We thank Joel Benjamin, Jefferson Doyle, and Genay Pilarowski for early work on this project. We thank Li Zhang for technical advice throughout the project. We thank Thomas Clemens for many helpful suggestions throughout the study and for reading the manuscript, Rosa Serra and George Coricor for advice regarding the use of ATDC5 cells, Timothy Cox for advice on skull histology, and Janet Crane for advice on long bone histology. We thank Loyal Goff and Johanna Robertson for sharing Kmt2d targeting constructs. We thank Barbara Migeon for critical reading of the manuscript. We thank Harry Dietz and David Hackam for use of their microscopes. We thank Catherine Kiefe for assistance with creating the highlighter schematic. This study makes use of data generated by the DECIPHER community. A full list of centers who contributed to the generation of the data is available from http://decipher.sanger.ac.uk and via email from decipher@sanger.ac.uk. Funding for DECIPHER was provided by the Wellcome Trust. The research in this manuscript was supported by a Baltimore Center for Musculoskeletal Science 2015 Pilot and Feasibility Award (JAF); a grant from the William and Ella Owens Medical Research Foundation (JAF); a Johns Hopkins School of Medicine Clinician Scientist Award (JAF); a Hartwell Foundation Individual Biomedical Research Award (JAF); NIH grants to JAF (K08HD086250) and HTB (DP5OD017877); and a grant from the Louma G. Foundation (HTB).

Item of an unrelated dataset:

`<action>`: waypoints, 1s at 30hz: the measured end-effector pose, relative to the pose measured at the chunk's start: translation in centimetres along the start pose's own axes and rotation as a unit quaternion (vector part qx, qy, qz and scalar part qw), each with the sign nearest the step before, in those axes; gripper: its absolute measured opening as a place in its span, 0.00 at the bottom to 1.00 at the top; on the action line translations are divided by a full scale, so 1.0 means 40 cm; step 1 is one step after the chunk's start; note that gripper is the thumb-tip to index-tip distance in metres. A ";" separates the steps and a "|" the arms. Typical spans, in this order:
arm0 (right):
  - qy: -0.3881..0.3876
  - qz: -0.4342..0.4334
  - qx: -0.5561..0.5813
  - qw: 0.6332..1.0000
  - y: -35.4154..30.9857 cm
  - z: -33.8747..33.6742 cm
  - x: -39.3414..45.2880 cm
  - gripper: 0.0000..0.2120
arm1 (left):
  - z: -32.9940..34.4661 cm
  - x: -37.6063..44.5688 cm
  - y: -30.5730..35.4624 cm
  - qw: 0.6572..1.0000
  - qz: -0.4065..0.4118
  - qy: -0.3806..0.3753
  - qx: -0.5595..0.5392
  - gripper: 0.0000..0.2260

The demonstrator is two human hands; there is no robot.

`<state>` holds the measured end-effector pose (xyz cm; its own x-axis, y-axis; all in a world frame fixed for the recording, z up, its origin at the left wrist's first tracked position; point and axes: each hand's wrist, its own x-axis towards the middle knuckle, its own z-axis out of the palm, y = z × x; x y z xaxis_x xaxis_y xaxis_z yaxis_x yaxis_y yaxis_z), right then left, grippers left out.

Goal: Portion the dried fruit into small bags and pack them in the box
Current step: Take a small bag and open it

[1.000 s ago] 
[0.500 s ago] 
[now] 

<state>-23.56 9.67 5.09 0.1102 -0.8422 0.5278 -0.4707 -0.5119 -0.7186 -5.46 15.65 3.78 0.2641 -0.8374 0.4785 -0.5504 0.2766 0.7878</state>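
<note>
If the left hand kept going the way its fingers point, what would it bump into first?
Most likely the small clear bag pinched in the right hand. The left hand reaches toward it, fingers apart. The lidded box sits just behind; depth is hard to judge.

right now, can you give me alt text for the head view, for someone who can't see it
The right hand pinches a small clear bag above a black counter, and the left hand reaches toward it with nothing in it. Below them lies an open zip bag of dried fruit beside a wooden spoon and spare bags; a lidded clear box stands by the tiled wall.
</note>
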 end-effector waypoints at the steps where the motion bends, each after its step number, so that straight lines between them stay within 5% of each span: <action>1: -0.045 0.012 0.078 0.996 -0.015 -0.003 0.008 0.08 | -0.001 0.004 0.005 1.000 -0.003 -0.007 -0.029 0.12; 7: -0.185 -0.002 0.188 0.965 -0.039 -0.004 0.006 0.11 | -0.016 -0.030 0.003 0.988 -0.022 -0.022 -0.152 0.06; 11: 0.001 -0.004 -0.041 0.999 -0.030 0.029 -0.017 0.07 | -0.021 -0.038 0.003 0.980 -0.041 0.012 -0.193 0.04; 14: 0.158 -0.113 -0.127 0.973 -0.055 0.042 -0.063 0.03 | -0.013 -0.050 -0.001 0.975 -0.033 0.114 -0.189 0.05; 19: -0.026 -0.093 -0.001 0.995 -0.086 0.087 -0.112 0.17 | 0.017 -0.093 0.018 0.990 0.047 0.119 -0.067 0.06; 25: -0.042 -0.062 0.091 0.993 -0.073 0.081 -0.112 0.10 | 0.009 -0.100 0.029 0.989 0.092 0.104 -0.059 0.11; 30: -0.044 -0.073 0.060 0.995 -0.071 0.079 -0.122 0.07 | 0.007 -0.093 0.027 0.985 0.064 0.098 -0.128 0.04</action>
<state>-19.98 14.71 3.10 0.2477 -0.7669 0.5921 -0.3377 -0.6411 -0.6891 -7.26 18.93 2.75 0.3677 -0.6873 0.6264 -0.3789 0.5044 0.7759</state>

Address correspondence to: Hans T. Bjornsson, McKusick-Nathans Institute of Genetic Medicine, Johns Hopkins University School of Medicine, 733 N. Broadway Street, MRB 415 (HTB), Baltimore, Maryland, 21205, USA. Phone: 410.502.0056; Email: hbjorns1@jhmi.edu. Or to Jill A. Fahrner, McKusick-Nathans Institute of Genetic Medicine, Johns Hopkins University School of Medicine, 733 N. Broadway Street, MRB 409, Baltimore, Maryland, 21205, USA. Phone: 443.287.0995; Email: jfahrne1@jhmi.edu.
SC’s present address is: College of Osteopathic Medicine, Kansas City University of Medicine and Biosciences, Kansas City, Missouri, USA.
SEL’s present address is: Department of Biological Sciences, University of Notre Dame, Notre Dame, Indiana, USA.
Conflict of interest: HTB is a consultant with Millennium Therapeutics.